* **Description of the task**
Copy the listing exactly as given. Omit every picture.
»»
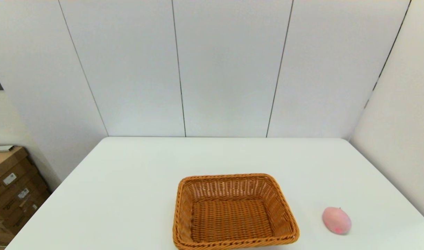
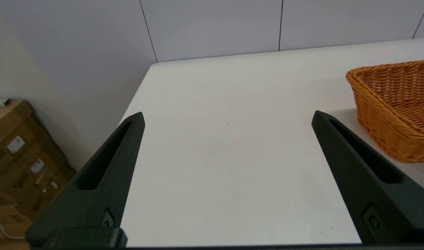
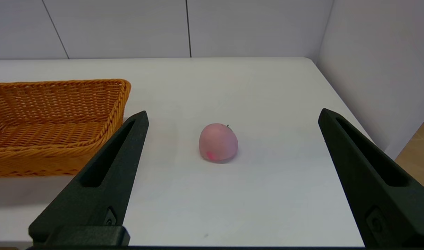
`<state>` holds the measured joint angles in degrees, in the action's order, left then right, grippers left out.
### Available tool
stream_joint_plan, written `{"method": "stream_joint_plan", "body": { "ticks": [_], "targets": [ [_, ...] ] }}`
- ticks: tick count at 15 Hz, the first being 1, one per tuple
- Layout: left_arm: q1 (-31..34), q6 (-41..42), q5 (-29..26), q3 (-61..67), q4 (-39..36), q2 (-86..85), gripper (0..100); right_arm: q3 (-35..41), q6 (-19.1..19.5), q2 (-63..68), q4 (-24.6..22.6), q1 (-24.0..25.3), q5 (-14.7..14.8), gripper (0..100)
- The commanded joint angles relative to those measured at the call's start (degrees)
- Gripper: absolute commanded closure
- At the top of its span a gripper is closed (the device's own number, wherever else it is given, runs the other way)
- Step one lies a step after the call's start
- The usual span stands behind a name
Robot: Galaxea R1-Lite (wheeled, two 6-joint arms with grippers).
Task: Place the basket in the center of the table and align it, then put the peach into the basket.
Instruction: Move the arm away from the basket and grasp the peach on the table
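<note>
Sitting near my edge of the surface (image 1: 128, 194), the basket (image 1: 234, 211) lies slightly right of centre and a touch skewed, empty inside. Peach (image 1: 336, 220) rests on the surface to its right, apart from it, stem up and tilted. Left gripper (image 2: 227, 118) hangs over bare surface left of the basket, fingers spread wide, holding nothing. Right gripper (image 3: 232, 116) faces the peach, fingers likewise released, fruit lined up between them but farther out. My read: wicker is light and stiff, will slide easily on this smooth top; I'd nudge or pinch it at the braided rim (image 2: 357, 74) on a short side, where the weave is thickest. Peach looks smooth, rounded, prone to roll; I'd close across its widest middle, gently, since it may be soft.
</note>
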<state>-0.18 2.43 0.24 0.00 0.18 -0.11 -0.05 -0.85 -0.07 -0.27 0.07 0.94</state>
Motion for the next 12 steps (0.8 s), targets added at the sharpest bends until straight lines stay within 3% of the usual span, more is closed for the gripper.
{"method": "stream_joint_plan", "body": {
  "ticks": [1,3,5,8,12],
  "targets": [
    [0.0,-6.8,1.8,0.0,-0.2,0.0,0,-7.3,-0.3,0.7,2.4,0.0,-1.1,0],
    [0.0,-6.9,1.8,0.0,-0.2,0.0,0,-17.7,-0.4,7.5,9.1,0.2,-3.3,0],
    [0.0,-6.9,1.9,0.0,-0.2,0.0,0,-25.9,-1.5,19.6,10.6,0.4,-2.3,0],
    [0.0,-6.9,1.8,0.0,-0.2,0.0,0,-31.5,-1.3,49.5,11.1,-0.9,4.4,0],
    [0.0,-6.9,1.9,0.0,-0.2,0.0,0,-35.5,0.6,76.4,10.9,2.2,5.7,0]
  ]
}}
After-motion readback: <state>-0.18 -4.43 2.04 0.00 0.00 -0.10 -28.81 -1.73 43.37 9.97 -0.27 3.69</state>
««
* **Solution**
`<state>` holds the measured joint angles in degrees, in the action's order, left then right, grippers left out.
### Available tool
stream_joint_plan, written `{"method": "stream_joint_plan", "body": { "ticks": [_], "targets": [ [_, ...] ] }}`
- ticks: tick count at 15 Hz, the first being 1, one per tuple
- Layout: left_arm: q1 (-31..34), q6 (-41..42), q5 (-29..26), q3 (-61..67), q4 (-39..36), q2 (-86..85), gripper (0..100); right_arm: q3 (-35..41), q6 (-19.1..19.5), q2 (-63..68), q4 (-24.6..22.6), q1 (-24.0..25.3), q5 (-14.7..14.8), gripper (0..100)
- The commanded joint angles relative to those measured at the call's start (degrees)
- Gripper: absolute commanded closure
- At the top of its span a gripper is closed (the device's own number, wherever else it is given, runs the other way)
- Step one lies a step after the call's start
- The usual span stands behind a name
Robot: Galaxea R1-Lite (wheeled, two 6-joint arms with grippers).
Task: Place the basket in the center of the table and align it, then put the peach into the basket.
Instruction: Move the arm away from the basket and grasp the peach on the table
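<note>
Sitting near my edge of the surface (image 1: 128, 194), the basket (image 1: 234, 211) lies slightly right of centre and a touch skewed, empty inside. Peach (image 1: 336, 220) rests on the surface to its right, apart from it, stem up and tilted. Left gripper (image 2: 227, 118) hangs over bare surface left of the basket, fingers spread wide, holding nothing. Right gripper (image 3: 232, 116) faces the peach, fingers likewise released, fruit lined up between them but farther out. My read: wicker is light and stiff, will slide easily on this smooth top; I'd nudge or pinch it at the braided rim (image 2: 357, 74) on a short side, where the weave is thickest. Peach looks smooth, rounded, prone to roll; I'd close across its widest middle, gently, since it may be soft.
</note>
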<state>-0.18 2.43 0.24 0.00 0.18 -0.11 -0.05 -0.85 -0.07 -0.27 0.07 0.94</state>
Motion for the next 12 steps (0.8 s), targets added at the sharpest bends until straight lines stay within 3% of the usual span, more is closed for the gripper.
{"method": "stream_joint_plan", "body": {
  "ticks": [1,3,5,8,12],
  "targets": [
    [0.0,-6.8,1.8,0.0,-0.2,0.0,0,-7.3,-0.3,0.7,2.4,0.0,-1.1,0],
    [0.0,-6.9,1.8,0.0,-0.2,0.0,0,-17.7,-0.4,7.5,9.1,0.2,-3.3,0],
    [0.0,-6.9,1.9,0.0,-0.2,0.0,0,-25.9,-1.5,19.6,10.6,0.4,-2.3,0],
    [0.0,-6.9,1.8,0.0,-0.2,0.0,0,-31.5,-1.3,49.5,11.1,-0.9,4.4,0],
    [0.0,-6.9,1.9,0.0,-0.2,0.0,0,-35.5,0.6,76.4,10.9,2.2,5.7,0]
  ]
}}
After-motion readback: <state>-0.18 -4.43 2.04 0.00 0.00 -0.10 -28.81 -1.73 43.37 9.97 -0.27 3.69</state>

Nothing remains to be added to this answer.